Die Idealvorstellung einer virtualisierten Speicherlandschaft: Statt statisch konfigurierte Speichereinheiten bietet das Rechenzentrum den Storage-Konsumenten unternehmensweite, anhand von Richtlinien in Echtzeit automatisch nach Bedarf bereitgestellte Speicherdienste.



Die Praxis hat dieses Ideal noch nicht erreicht. Herstellerübergreifende Standards wie die Storage Management Initiative (SMI) der Industrieorganisation SNIA (Storage Networking Industry Association) beginnen erst jetzt langsam in Produktform zu greifen. Man rechnet damit, dass im Lauf des nächsten Jahres erste Produkte auf den Markt kommen und bis 2005 sämtliche neuen Storage-Produkte SMI-konform sind.
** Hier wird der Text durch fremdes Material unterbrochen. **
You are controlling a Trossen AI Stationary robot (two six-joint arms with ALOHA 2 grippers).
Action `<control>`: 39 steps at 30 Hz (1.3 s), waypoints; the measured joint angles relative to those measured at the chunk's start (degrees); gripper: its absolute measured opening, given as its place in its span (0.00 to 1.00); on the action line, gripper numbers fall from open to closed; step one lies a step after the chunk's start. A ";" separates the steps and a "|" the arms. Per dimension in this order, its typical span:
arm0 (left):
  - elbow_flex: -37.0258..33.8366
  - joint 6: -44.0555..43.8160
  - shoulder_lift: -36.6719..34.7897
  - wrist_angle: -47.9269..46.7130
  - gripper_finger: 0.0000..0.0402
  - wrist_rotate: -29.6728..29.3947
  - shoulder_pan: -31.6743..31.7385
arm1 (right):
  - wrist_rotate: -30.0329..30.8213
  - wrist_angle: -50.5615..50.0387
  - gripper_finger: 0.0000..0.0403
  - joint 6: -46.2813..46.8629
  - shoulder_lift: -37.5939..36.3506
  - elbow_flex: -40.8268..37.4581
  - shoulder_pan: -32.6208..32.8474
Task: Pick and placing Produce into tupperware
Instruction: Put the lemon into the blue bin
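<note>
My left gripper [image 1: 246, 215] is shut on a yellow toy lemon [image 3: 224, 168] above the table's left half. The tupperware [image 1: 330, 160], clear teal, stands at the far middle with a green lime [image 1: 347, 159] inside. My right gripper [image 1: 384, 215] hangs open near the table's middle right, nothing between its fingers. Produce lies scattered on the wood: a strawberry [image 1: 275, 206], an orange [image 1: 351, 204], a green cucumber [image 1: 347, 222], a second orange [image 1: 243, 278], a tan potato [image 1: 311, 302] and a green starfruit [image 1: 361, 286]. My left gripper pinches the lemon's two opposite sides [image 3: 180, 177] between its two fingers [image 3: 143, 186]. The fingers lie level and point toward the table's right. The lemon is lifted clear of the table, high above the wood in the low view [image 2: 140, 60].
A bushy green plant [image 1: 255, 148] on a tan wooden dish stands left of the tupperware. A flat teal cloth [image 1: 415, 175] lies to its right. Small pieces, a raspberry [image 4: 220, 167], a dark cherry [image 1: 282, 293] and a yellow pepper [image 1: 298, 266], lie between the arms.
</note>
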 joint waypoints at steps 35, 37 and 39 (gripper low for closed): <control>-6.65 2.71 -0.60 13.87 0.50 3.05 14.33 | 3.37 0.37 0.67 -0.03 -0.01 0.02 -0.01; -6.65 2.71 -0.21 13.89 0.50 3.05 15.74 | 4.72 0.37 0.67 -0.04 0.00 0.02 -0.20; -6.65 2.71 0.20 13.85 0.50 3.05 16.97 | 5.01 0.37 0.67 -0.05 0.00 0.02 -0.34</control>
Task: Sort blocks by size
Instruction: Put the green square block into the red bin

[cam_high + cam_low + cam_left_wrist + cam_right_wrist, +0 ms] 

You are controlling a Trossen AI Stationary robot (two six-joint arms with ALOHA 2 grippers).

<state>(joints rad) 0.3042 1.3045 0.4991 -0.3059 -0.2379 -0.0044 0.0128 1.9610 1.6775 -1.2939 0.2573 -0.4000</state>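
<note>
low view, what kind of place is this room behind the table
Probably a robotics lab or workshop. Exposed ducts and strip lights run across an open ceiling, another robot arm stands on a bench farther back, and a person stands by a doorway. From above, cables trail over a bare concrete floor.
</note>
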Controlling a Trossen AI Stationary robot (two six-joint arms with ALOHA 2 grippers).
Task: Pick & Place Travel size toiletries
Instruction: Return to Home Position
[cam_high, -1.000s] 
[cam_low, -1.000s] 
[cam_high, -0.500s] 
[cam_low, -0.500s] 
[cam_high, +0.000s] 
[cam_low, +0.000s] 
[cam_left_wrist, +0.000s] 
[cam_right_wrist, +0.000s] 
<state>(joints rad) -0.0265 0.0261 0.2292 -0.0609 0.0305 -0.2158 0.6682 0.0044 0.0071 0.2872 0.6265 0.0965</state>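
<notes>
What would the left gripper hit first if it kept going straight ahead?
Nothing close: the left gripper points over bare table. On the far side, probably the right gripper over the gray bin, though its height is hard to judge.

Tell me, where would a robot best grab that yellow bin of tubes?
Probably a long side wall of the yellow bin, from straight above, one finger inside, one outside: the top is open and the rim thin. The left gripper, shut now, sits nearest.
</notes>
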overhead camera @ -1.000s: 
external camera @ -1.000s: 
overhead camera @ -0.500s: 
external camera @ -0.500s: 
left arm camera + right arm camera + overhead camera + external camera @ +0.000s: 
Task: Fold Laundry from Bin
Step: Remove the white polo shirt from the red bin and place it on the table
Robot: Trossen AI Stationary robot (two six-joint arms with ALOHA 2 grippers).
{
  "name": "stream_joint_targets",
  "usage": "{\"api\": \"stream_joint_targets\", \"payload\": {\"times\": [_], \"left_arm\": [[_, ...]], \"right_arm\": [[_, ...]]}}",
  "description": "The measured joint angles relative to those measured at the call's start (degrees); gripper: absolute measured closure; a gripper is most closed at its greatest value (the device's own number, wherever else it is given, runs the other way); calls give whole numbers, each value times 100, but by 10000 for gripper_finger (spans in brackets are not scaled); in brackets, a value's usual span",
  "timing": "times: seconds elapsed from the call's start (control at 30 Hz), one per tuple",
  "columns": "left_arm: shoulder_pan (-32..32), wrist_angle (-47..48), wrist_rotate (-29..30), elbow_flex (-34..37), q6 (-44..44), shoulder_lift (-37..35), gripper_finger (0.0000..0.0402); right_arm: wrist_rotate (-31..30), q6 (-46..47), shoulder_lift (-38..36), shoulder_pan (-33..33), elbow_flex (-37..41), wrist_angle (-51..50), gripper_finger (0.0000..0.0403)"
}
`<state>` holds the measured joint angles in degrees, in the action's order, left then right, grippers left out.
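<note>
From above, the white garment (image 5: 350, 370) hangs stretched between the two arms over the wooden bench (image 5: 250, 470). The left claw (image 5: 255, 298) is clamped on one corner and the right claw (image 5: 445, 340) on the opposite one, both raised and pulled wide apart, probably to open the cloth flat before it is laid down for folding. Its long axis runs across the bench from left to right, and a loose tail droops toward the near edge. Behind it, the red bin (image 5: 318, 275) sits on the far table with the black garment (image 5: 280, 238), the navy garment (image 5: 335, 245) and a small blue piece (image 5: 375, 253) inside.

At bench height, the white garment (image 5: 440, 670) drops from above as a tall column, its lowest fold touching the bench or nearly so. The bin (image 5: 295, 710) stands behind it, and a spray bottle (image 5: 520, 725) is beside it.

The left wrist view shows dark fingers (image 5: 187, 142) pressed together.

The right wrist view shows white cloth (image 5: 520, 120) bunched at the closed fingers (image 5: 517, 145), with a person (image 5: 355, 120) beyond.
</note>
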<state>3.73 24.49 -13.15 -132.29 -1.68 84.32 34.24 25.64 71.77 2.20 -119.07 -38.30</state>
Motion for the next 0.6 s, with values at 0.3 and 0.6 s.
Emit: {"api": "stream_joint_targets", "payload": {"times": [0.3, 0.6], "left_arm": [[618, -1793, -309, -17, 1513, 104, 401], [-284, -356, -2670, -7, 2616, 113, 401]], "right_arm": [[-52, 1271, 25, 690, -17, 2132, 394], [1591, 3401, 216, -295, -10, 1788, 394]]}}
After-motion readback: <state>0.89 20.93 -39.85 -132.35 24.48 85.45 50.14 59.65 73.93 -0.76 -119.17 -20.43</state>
Thomas Madsen von ProAct bringt die Situation auf den Punkt: "Für uns heisst Virtualisierung, dass die gesamten Speicher-Ressourcen einer heterogenen Umgebung zusammengefasst sind. Wenn nur einzelne Geräte einbezogen weden, ist es keine echte Virtualisierung. Zu einer umfassenden Umsetzung sind die Kunden aber noch nicht bereit, wie die Praxis zeigt: Im skandinavischen Markt, wo unser Mutterhaus tätig ist, hat noch kein einziger Kunde unternehmensweit virtualisiert - bisher wurde das nur in kleineren Umgebungen realisiert." Madsen merkt darüber hinaus an, dass viele Anwender als erstes die Zusatzfunktionen der Lösung nutzen (Replikation, Mirroring) und die eigentliche Virtualisierung erst später implementiert wird.